[About this task] Please transcribe the listing below in full, exactly as written, leaving out its pictures.

[Data provided]
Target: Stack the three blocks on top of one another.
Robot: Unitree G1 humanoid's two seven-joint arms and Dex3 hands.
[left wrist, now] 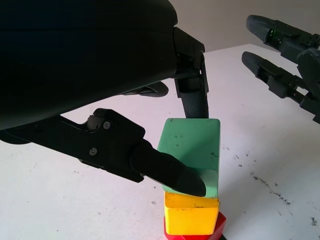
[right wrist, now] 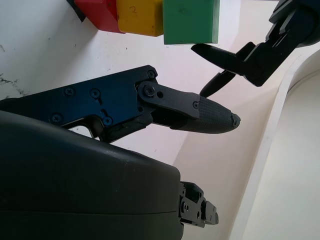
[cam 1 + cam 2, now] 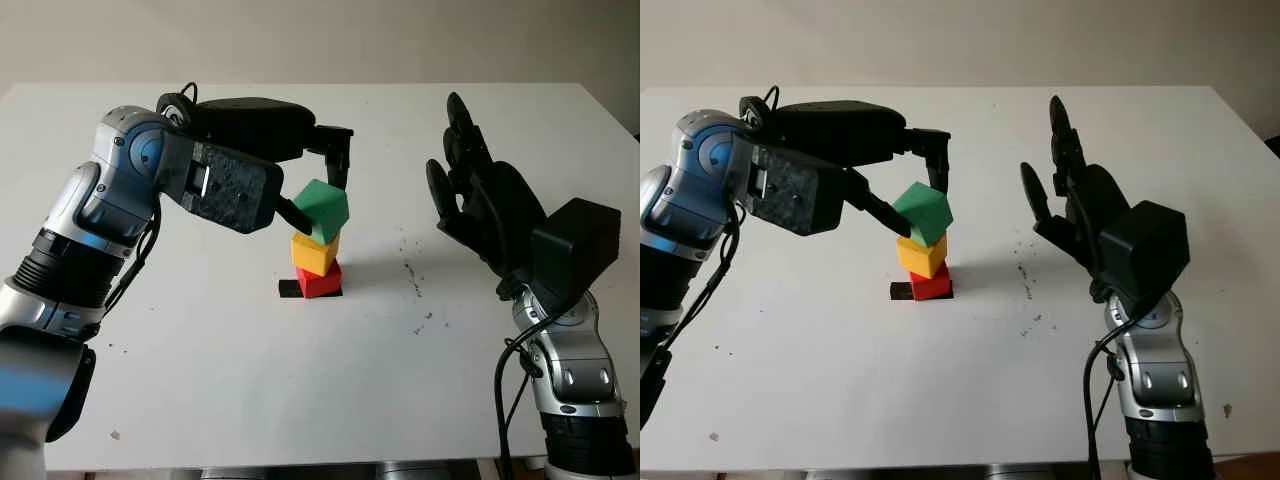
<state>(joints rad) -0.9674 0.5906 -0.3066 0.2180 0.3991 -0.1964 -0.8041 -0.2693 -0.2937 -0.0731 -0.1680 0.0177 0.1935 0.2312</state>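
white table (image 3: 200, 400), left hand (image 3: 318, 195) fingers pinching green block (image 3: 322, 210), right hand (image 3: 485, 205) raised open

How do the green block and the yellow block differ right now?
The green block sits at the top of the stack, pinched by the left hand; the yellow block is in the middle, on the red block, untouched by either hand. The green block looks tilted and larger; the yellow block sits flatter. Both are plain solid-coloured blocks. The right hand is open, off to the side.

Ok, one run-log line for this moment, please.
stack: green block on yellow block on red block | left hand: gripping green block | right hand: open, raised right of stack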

[Answer section]
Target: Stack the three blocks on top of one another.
Robot: Unitree G1 humanoid's two seven-joint arms and Dex3 hands.
[left wrist, now] 
[right wrist, now] 
[cam 1 + cam 2, now] 
<state>(joints rad) -0.9674 0.5906 -0.3066 0.2180 0.3991 -0.1964 -0.8041 -0.2693 -0.2937 -0.0731 -0.1680 0.0177 0.1935 0.2312</state>
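white table (image 3: 200, 400), left hand (image 3: 318, 195) fingers pinching green block (image 3: 322, 210), right hand (image 3: 485, 205) raised open

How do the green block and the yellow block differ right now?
The green block sits at the top of the stack, pinched by the left hand; the yellow block is in the middle, on the red block, untouched by either hand. The green block looks tilted and larger; the yellow block sits flatter. Both are plain solid-coloured blocks. The right hand is open, off to the side.

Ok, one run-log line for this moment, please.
stack: green block on yellow block on red block | left hand: gripping green block | right hand: open, raised right of stack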

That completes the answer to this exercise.